CEDIA Expo producer Emerald had a 73% Q4 sales plunge year on year to $12.2 million. Declines were partially offset by insurance payments, said the company Thursday. Emerald held two events in Q1, said Chief Financial Officer David Doft on a quarterly call. The trade show company canceled the remainder of Q1 events, and many Q2 events were postponed until later in 2021, he said. The company hopes the rollout of COVID-19 vaccines allows more activities in the second half. Emerald canceled 19 events in Q4 and 94 in 2020, including CEDIA Expo. Buying software-as-a-service company PlumRiver will help expand digital presence, said CEO Herve Sedky on his first such call since joining Emerald Jan. 5 from Reed Exhibitions.

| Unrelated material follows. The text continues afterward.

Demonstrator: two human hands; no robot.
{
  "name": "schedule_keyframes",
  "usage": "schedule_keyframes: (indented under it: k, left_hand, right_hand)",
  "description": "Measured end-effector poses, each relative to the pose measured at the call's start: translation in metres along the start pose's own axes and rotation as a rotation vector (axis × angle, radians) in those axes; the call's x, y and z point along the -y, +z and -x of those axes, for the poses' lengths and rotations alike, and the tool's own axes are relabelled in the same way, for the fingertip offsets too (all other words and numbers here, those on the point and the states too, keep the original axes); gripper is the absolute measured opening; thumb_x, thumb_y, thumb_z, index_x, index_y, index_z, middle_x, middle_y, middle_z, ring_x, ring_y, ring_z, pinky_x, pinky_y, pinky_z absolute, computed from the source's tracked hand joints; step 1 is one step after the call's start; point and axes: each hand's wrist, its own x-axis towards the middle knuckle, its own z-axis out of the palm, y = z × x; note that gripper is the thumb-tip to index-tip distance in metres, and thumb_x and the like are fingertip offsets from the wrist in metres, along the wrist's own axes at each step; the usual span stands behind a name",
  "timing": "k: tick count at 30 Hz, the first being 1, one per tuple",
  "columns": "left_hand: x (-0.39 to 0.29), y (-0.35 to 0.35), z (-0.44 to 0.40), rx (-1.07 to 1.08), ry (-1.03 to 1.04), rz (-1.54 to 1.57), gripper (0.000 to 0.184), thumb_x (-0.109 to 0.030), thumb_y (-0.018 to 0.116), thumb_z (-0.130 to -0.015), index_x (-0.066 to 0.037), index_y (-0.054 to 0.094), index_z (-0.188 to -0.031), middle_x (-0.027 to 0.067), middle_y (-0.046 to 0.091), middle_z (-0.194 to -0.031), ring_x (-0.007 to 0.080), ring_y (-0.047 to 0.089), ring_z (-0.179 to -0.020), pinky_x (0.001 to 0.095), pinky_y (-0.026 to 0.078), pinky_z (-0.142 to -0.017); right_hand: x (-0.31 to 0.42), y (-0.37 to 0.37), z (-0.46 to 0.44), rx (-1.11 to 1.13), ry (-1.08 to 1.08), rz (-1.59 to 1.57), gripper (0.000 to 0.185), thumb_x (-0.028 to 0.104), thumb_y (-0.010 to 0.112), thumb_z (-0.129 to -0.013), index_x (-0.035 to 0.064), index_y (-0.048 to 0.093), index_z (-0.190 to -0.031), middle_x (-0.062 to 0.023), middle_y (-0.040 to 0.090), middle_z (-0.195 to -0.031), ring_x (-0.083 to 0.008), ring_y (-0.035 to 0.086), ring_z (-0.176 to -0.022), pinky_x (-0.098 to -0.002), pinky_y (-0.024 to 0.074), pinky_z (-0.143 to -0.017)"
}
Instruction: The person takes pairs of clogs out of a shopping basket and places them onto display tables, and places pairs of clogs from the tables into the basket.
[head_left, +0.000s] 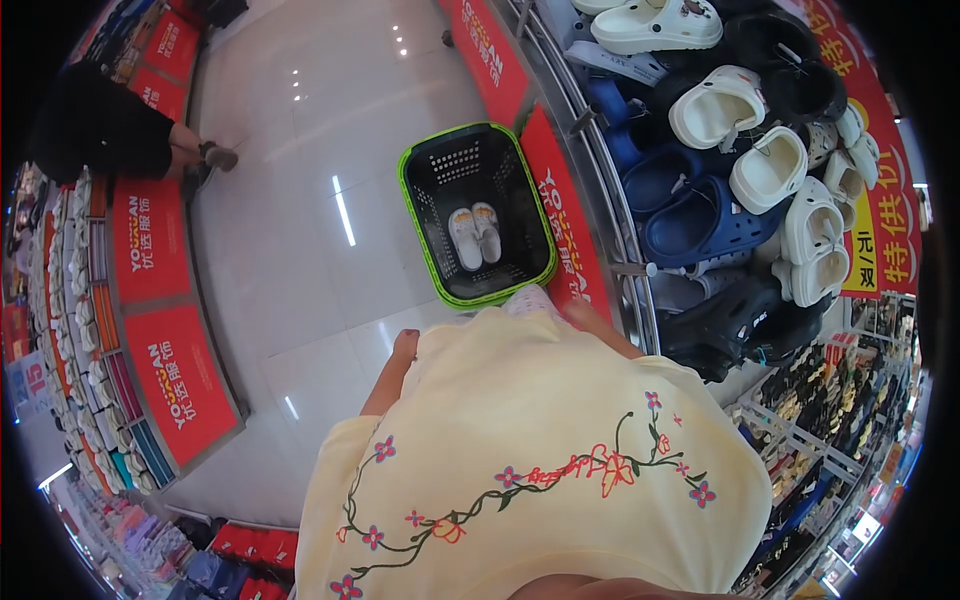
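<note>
My left hand (405,345) hangs beside my pale yellow embroidered shirt (540,440), above the floor; its fingers are too small and turned away to make out. My right hand (577,312) shows only in part past the shirt's edge, near the basket's lower right corner and the red shelf panel. Whether it touches either I cannot tell. Just in front of me a black shopping basket (435,235) with a bright green rim stands on the floor. A pair of white shoes (468,240) with orange marks inside lies in it.
On the right, a metal-railed display (600,190) holds white, blue and black clogs (705,225). A red and yellow price sign (890,220) hangs beyond. Red-fronted shelves (180,380) with stacked goods line the left. A person in black (100,125) stands at the upper left.
</note>
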Motion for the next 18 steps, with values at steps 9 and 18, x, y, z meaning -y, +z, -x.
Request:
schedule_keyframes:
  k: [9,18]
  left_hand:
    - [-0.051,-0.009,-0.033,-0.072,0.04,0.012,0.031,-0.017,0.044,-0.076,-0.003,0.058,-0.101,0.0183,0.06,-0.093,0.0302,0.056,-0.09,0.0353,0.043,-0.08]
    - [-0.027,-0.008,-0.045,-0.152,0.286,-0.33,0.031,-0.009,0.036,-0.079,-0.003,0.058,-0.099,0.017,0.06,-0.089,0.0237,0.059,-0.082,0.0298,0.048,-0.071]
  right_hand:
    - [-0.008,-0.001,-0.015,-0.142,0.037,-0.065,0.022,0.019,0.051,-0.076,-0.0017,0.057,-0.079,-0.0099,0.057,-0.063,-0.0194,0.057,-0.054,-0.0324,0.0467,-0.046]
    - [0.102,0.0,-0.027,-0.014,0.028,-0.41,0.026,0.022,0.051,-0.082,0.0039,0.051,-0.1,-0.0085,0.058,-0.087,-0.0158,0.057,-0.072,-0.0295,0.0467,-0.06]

Q4 revenue at Shopify spiked 94% to $977.7 million, reported the company Wednesday. At the end of 2020, 1.7 million merchants were selling on the e-commerce platform, said President Harley Finkelstein on a quarterly call. Responding to a question on whether the growth in business creation spawned by COVID-19 is sustainable, Finkelstein noted the U.S. had more business registrations in Q3 than at any time since 2004 and said Shopify is seeing similar. The pandemic created a "catalyst," whether people needed to supplement their income or lost a job and needed to find something else, but “I do not think this trend is going away.” As countries roll out vaccines in 2021 and consumers are able to move about more freely, “the overall economic environment will likely improve,” said Chief Financial Officer Amy Shapero. Some consumer spending “will likely rotate back to offline retail and services," and the shift to e-commerce, which accelerated in 2020, "will likely resume a more normalized pace of growth,” said Shapero.
With COVID-19 vaccines being distributed, many businesses are beginning to prepare for a “hybrid work environment,” with some workers based in the physical office and others working from home for “the foreseeable future,” said RingCentral CEO Vlad Shmunis on a Q4 call Tuesday. As companies adapt to this new “work from anywhere norm,” digital transformation of business communications will become more critical, with “cloud-based communications solutions” enabling that, he said. “We are increasingly confident in the size of the opportunity.” The company’s annualized recurring revenue in 2020 grew 35% year over year to $1.3 billion, he said.
Kroger teamed with Gauss to sell what they call the first smartphone-enabled COVID-19 rapid antigen test kits to patients nationally, they said Tuesday: The at-home test awaits Food and Drug Administration emergency use OK.